Only one stretch of the data below should be repeated: the lines from the line containing "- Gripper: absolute" through the line containing "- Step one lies", inclusive, exactly as they are.

────────

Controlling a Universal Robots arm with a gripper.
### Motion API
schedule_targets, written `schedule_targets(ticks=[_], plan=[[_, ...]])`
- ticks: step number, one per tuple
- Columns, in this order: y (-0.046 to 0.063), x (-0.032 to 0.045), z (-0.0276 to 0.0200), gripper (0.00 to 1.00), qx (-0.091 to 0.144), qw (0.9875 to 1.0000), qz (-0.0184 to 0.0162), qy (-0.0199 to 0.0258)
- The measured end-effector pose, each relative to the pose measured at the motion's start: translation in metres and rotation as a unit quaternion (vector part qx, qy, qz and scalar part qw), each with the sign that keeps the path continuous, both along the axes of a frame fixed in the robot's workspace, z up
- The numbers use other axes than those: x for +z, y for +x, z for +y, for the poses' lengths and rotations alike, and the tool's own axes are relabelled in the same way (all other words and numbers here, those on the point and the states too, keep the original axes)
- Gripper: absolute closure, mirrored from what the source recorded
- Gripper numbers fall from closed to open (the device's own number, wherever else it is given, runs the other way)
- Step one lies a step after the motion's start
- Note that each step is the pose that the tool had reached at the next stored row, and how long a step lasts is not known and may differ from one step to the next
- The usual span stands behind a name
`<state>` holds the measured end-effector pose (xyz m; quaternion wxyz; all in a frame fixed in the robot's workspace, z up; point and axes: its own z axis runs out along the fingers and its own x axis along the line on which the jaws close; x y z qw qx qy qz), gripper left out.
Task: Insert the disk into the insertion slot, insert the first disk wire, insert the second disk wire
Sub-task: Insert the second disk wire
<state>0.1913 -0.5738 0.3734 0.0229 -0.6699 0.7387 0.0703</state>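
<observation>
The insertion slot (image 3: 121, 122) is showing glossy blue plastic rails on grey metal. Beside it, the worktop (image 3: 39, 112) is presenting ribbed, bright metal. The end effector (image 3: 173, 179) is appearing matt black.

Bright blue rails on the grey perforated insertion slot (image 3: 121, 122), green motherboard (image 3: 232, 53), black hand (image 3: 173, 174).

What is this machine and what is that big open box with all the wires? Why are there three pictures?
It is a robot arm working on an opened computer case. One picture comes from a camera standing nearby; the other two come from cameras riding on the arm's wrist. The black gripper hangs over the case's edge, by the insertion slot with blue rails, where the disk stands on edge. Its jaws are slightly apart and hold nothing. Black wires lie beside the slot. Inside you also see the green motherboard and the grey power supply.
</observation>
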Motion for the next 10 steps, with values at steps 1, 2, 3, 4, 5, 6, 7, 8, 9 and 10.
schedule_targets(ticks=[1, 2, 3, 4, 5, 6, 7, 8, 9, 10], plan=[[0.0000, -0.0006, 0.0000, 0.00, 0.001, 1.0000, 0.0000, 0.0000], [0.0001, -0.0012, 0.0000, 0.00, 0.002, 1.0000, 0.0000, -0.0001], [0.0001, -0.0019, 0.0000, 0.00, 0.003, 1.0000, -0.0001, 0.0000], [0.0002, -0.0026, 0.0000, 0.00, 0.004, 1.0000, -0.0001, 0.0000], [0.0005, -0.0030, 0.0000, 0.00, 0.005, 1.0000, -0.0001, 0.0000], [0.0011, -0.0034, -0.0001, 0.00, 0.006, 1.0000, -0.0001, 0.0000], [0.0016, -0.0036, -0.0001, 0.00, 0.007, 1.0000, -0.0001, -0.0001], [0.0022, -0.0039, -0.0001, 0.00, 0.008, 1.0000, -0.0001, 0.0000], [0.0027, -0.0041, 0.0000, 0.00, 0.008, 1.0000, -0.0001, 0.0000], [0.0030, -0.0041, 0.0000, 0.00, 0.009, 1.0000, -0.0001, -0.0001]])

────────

#### Exercise response:
- Gripper: absolute closure, mirrored from what the source recorded
- Gripper numbers fall from closed to open (the device's own number, wherever else it is given, runs the other way)
- Step one lies a step after the motion's start

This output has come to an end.